Fer, charbon, cuivre, aluminium... Aux côtés du pétrole, ce sont toutes les matières premières qui connaissent une baisse de leur cours depuis 2014. Les principaux pays exportateurs, dont les revenus dépendent en grande partie du niveau des prix, souffrent beaucoup de cette situation. Russie, Venezuela, Nigéria ou encore Algérie doivent faire face à une augmentation de leurs déficits et une forte dégradation de leur balance commerciale. En revanche, à court terme, l'Europe et notamment la France peuvent tirer profit de cette baisse.

Excès d’offre : les États-Unis, premier producteur de pétrole au monde !

En premier lieu, c'est l'excès d'offre sur le marché qui tire les prix vers le bas. En quelques années, les États-Unis, premiers consommateurs de brut, sont aussi devenus le premier pays producteur de pétrole au monde grâce au développement de l'exploitation des gaz de schiste.

À titre d'exemple, le pays produit aujourd'hui 12,6 millions de barils par jour (1), soit 1,4 million de plus que la Russie et 2,5 millions de plus que l'Arabie-Saoudite. L'arrivée du pétrole iranien sur les marchés en raison de la fin des sanctions devrait encore renforcer cette tendance.

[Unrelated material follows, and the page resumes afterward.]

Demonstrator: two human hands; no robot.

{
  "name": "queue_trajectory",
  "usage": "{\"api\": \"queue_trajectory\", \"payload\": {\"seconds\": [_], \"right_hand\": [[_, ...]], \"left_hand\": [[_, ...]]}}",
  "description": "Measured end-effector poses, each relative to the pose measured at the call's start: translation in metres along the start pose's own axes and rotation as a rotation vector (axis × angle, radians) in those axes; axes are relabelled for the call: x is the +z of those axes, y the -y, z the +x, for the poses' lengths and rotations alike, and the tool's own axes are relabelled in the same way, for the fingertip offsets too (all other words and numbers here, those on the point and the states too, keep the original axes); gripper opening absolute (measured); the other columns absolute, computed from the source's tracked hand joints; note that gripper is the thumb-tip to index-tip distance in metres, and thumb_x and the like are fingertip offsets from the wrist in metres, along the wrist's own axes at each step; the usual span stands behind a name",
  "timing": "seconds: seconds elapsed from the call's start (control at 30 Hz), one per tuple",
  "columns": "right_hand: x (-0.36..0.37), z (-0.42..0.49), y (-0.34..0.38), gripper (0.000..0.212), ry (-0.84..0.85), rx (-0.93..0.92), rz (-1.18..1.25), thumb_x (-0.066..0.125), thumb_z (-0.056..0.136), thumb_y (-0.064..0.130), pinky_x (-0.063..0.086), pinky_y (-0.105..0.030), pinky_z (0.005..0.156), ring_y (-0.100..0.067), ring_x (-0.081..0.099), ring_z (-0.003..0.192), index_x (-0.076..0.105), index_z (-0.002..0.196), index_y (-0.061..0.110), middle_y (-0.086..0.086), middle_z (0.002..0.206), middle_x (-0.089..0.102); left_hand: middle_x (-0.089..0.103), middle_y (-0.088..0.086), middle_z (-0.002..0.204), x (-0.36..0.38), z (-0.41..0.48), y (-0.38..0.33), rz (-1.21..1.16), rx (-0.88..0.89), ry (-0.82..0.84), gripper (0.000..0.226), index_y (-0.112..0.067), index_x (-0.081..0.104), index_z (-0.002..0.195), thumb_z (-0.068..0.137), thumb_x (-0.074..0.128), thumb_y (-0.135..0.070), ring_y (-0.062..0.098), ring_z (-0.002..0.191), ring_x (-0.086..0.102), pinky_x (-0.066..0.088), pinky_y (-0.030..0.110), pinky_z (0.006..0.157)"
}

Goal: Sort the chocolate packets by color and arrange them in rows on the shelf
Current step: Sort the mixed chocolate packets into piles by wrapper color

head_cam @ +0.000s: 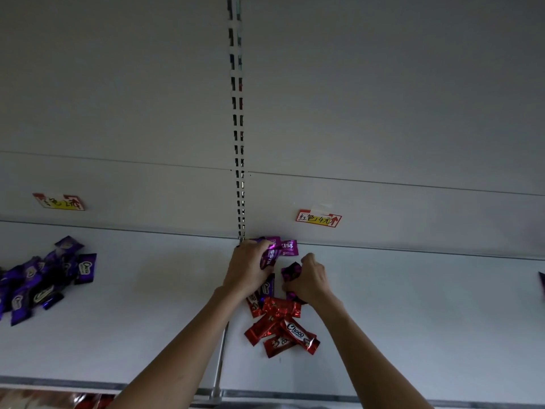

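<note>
Packets in a red heap (280, 324) lie nearest the shelf's (413, 320) front edge, just right of its middle seam. Beyond them both hands work in a mixed cluster. The left hand (249, 268) has its fingers curled round a magenta packet (269, 256), and the right hand (311, 280) grips a dark purple packet (290, 271) in curled fingers. A Choco packet (267, 286) in purple lies between the hands, touching the red heap. Further back a KISS packet (288, 247) rests at the shelf's back edge, below the red label (318, 219). A purple pile (41, 281) sits well apart toward the left edge.

Foil is probably slick, so either crumpled grip could let go and drop a packet back among the reds. Magenta and purple look alike in this dim light, which invites a mis-sort. Both forearms pass over the red heap, and a careless pull-back could sweep packets off the front edge.
</note>
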State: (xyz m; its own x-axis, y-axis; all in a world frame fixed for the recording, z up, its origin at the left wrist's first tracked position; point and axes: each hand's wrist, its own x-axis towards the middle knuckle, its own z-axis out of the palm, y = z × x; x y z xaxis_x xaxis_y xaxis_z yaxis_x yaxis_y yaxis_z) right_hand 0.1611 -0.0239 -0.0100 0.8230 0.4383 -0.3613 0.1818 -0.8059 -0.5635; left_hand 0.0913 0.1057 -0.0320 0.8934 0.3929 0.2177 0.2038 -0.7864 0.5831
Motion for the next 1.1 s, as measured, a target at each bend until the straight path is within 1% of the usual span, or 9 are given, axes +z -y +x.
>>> {"api": "queue_trajectory", "payload": {"seconds": [0.13,0.37,0.5,0.67,0.73,0.8,0.9,1.0,1.1], "right_hand": [[-0.003,0.002,-0.007,0.019,-0.089,-0.098,-0.085,0.056,0.087,0.013,0.035,-0.024,0.063,-0.018,0.046,0.082,0.054,0.104,0.004,-0.012,0.103,0.056],[-0.012,0.002,-0.011,0.016,-0.156,-0.171,0.086,0.051,0.087,0.009,0.038,-0.025,0.053,-0.021,0.052,0.073,0.056,0.103,0.009,-0.007,0.088,0.058],[-0.016,0.002,-0.006,0.030,-0.176,-0.258,0.087,0.054,0.081,0.000,0.045,-0.032,0.070,-0.023,0.055,0.087,0.058,0.109,0.010,-0.010,0.104,0.062],[-0.015,0.009,0.003,0.057,-0.034,-0.367,-0.061,0.047,0.085,-0.001,0.041,-0.026,0.084,-0.024,0.050,0.117,0.042,0.135,0.025,-0.004,0.131,0.055],[-0.012,0.010,0.002,0.055,0.012,-0.374,-0.161,0.046,0.088,0.003,0.042,-0.029,0.089,-0.025,0.048,0.120,0.039,0.138,0.025,-0.004,0.135,0.051],[-0.011,0.009,-0.002,0.051,-0.035,-0.352,-0.189,0.047,0.088,0.005,0.045,-0.030,0.085,-0.024,0.050,0.117,0.042,0.136,0.022,-0.004,0.133,0.051],[-0.012,0.010,-0.006,0.043,-0.104,-0.300,-0.262,0.052,0.086,0.009,0.041,-0.027,0.068,-0.025,0.055,0.102,0.050,0.128,0.019,-0.008,0.115,0.055],[-0.013,0.010,-0.012,0.035,-0.118,-0.275,-0.227,0.058,0.083,0.010,0.037,-0.025,0.064,-0.024,0.054,0.092,0.056,0.118,0.015,-0.009,0.110,0.052],[-0.012,0.008,-0.017,0.028,-0.110,-0.258,-0.173,0.058,0.083,0.008,0.036,-0.025,0.062,-0.021,0.051,0.082,0.058,0.111,0.010,-0.010,0.105,0.055]], "left_hand": [[0.055,0.002,0.128,0.001,0.007,0.002,0.131,0.044,0.140,0.065,-0.022,0.038,0.136,0.079,0.068,-0.031,0.021,0.121,0.046,0.035,0.037,0.102],[0.057,0.007,0.123,-0.006,-0.003,0.001,0.148,0.053,0.204,0.065,-0.021,0.036,0.135,0.079,0.069,-0.029,0.022,0.113,0.053,0.041,0.033,0.097],[0.060,0.008,0.117,-0.010,-0.009,-0.003,-0.044,-0.016,0.356,0.074,-0.026,0.026,0.140,0.080,0.067,-0.016,0.021,0.101,0.060,0.050,0.029,0.083],[0.062,0.004,0.109,-0.018,-0.015,0.000,-0.110,-0.081,0.246,0.077,-0.019,0.027,0.138,0.076,0.073,-0.022,0.017,0.098,0.060,0.048,0.029,0.082],[0.064,0.003,0.107,-0.021,-0.016,0.003,-0.188,-0.172,0.207,0.082,-0.017,0.025,0.140,0.076,0.074,-0.025,0.017,0.098,0.061,0.049,0.029,0.082],[0.064,0.002,0.105,-0.025,-0.017,0.006,-0.267,-0.247,0.189,0.089,-0.016,0.015,0.145,0.078,0.072,-0.025,0.015,0.095,0.061,0.047,0.018,0.075],[0.064,0.002,0.102,-0.031,-0.020,0.005,-0.312,-0.266,0.172,0.082,-0.018,0.017,0.145,0.081,0.069,-0.016,0.012,0.095,0.059,0.037,-0.001,0.059],[0.065,-0.001,0.091,-0.027,-0.020,0.000,-0.332,-0.228,0.126,0.066,-0.019,0.032,0.139,0.083,0.066,-0.014,0.007,0.084,0.061,0.042,0.004,0.058],[0.063,-0.009,0.081,-0.019,-0.018,-0.006,-0.355,-0.205,0.105,0.036,-0.016,0.053,0.116,0.082,0.067,-0.016,0.006,0.074,0.062,0.049,0.012,0.060]]}}
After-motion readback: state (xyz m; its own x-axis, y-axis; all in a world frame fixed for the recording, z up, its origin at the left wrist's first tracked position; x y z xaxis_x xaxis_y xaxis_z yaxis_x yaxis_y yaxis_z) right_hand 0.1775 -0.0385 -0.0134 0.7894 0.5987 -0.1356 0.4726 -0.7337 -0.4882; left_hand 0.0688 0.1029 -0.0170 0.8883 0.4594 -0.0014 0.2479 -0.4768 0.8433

Téhéran envisage en effet d'atteindre prochainement une production d'un million de barils par jour contre 300 000 en moyenne aujourd'hui (2).

Baisse de la demande : pays émergents au ralenti et tensions géopolitiques

En parallèle, la chute de la demande mondiale accroît ce surplus de production. La croissance reste relativement molle en Europe et le ralentissement brutal de plusieurs géants, Chine en tête, implique une baisse de la consommation de pétrole.

Enfin, les tensions géopolitiques dans la Péninsule arabique ne sont pas complètement étrangères à cette diminution. L'Arabie-Saoudite, qui dispose d’importantes réserves de change lui permettant d'encaisser plus durablement cette baisse, maintiendrait un niveau de production important pour maintenir les faibles prix actuels. L'objectif serait d'affaiblir son ennemi iranien ainsi que la Russie, trop présente dans la région au goût de Riyad depuis son intervention militaire en Syrie.

Une bouffée d'oxygène à court terme pour la France et l'Europe.

Pour l'Europe et la France, gros importateurs de brut, la première conséquence positive est de taille : les dépenses des entreprises en énergie diminuent. Ainsi, la facture énergétique française a baissé de 14,6 milliards en 2015 et atteint son niveau le plus bas depuis 2009 (3).

Ceci permet aux entreprises d'améliorer leurs marges et d'augmenter leurs capacités d'investissement. De 2014 à 2015, la diminution du cours du brut aurait ainsi permis un gain de 0,3 % de croissance en France (4).

La balance commerciale hexagonale s'en ressent également. Si les exportations ont augmenté, c'est surtout la baisse du prix du pétrole qui est à l'origine de la diminution importante de notre déficit commercial (-21,6 % en 2015 (5)).

Enfin, cette situation est également positive pour le consommateur. Ainsi fin 2015, le Ministère de l'Écologie indiquait que les prix à la pompe avaient diminué de 25 % depuis 2014, une baisse qui aurait atteint 44 % pour le fioul domestique (6). Autant de coups de pouce qui ont une incidence positive directe sur le pouvoir d'achat des ménages et peuvent aider à relancer la consommation.

Pour beaucoup d'analystes, le prix du baril ne repassera pas au-dessus de la barre des 50 $ d'ici 2020 (2). Si ceci peut apparaître comme une bonne nouvelle pour la France, sur le long terme, une baisse soutenue des prix peut néanmoins avoir des conséquences désastreuses pour les pays producteurs. Ces dernières pourraient conduire à un accroissement des tensions géopolitiques et financières, dans un monde toujours affaibli par la crise financière de 2008.